As I’ve said before, I’ve started porting an existing project to .NET 4.0. I’ve tried using the new features .NET 4.0 introduces (ex.: code contracts). One of the objectives I had was replacing the traditional WCF service calls with RIA services. Until now, I’ve watched a couple of presentations (for instance, Nikhil’s presentation on MIX 2010) and it really seemed great.
I must say that I was a little suspicious about it because all the presentations I had seen used EF (and if you know me, you know that I’m still not ready to say goodbye to NHibernate and I do really believe in hiding/abstracting my backend behind an OO domain model). Anyway, I’ve decided to go ahead and tried to reuse my domain model in a RIA Service after reading about presentation models in the RIA Services documentation. What a bad mistake…It did cost me a day and a hald…Unfortunately, RIA Service don’t really integrate well with “real world” objects. For instance, take a look at my DTO (which I was trying to expose to the SL client):
[Serializable] [DataContract(Namespace = "http://sra.pt/Entidades")] public class OcorrenciasPaginadas { [Key]//don’t like this, but can live with it [DataMember()] public Int32 TotalElementos { get; set; } [DataMember()] public IEnumerable<ResumoOcorrencia> Ocorrencias {
get; set; } }
As you can see, I had to add annotate the TotalElementos with the KeyAttribute (even though TotalElementos is not an ID; anyway, it seems like objects must always be annotated with a key). The worst of all is that the client proxy that is automatically generated in the client side doesn’t include the Ocorrencias property. After talking with Fredrik, he mentioned the IncludeAttribute. So,I’ve started by adding it. Unfortunately,it started complaining that the IncludeAttribute can only be used in association with the AssociationAttribute.

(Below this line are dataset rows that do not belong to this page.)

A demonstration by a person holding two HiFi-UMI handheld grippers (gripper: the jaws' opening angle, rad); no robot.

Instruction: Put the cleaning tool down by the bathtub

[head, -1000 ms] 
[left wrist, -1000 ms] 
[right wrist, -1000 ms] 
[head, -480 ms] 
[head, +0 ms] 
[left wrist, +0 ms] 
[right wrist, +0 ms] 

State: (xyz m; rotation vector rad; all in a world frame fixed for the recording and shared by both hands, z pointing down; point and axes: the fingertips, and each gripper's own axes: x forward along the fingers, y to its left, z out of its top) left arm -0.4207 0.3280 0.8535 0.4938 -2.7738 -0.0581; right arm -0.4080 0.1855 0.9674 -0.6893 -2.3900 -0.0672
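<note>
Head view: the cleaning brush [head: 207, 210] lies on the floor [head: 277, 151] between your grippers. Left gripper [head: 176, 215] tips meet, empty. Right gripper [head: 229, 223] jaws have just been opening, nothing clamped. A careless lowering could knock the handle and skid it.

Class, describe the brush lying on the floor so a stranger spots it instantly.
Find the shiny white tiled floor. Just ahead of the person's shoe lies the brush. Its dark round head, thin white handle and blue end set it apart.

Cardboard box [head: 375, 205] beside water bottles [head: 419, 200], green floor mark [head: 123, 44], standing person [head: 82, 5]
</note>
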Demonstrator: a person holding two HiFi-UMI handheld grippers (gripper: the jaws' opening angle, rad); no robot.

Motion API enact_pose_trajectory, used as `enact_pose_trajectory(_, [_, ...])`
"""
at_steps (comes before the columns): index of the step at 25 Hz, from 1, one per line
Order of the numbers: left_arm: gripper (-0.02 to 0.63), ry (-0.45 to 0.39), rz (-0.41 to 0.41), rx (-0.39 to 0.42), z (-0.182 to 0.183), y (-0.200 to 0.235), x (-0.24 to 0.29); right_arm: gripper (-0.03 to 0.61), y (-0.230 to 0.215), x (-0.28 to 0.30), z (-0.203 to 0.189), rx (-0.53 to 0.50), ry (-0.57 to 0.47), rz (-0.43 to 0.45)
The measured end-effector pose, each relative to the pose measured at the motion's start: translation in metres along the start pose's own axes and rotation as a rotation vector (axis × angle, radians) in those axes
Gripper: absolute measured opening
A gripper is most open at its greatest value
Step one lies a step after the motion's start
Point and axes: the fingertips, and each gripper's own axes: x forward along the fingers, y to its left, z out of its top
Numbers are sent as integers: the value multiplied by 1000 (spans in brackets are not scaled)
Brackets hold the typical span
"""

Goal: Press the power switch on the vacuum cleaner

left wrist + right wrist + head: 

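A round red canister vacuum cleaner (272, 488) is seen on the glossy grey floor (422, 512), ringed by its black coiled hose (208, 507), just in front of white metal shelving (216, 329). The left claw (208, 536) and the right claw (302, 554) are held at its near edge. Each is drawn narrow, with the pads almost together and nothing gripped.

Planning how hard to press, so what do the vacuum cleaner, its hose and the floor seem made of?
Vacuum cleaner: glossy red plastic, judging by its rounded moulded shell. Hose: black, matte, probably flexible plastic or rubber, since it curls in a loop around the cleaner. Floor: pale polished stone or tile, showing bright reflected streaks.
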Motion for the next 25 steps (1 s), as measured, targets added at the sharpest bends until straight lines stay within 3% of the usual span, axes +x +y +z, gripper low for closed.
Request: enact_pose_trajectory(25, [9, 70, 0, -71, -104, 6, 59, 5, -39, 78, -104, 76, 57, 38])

After reading the docs, it was really obvious that RIA Services considers each entity as a lightweight wrapper around a row of a table (that’s the only justification I can think of for making me add an Id property to ResumoOcorrencia that “points back” to the “main” OcorrenciasPaginadas object). In other words, RIA Services does some really cool things, but it’s just not for me because I’m not exposing my backend tables directly to my clients (I’m sorry, but I have a domain model which is responsible for everything and my clients only consume DTOs – which in most situations are really different from the tables that the domain uses to persist data).
I really expected much more from MS, especially because they’ve been presenting RIA Services as something which can be used with any backend you have (if you don’t believe me, just watch any RIA Services presentation. I bet the guy that is presenting will always say something like “I’m using EF because this is quicker than building my own domain; don’t worry to much with this because you can expose any backend/model you’ve got with this wonderful technology”; this is not true, though I can confirm that if you’re using EF, then RIA Services do really rule).
Bottom line: goodbye RIA Services; Hello again “plain WCF”!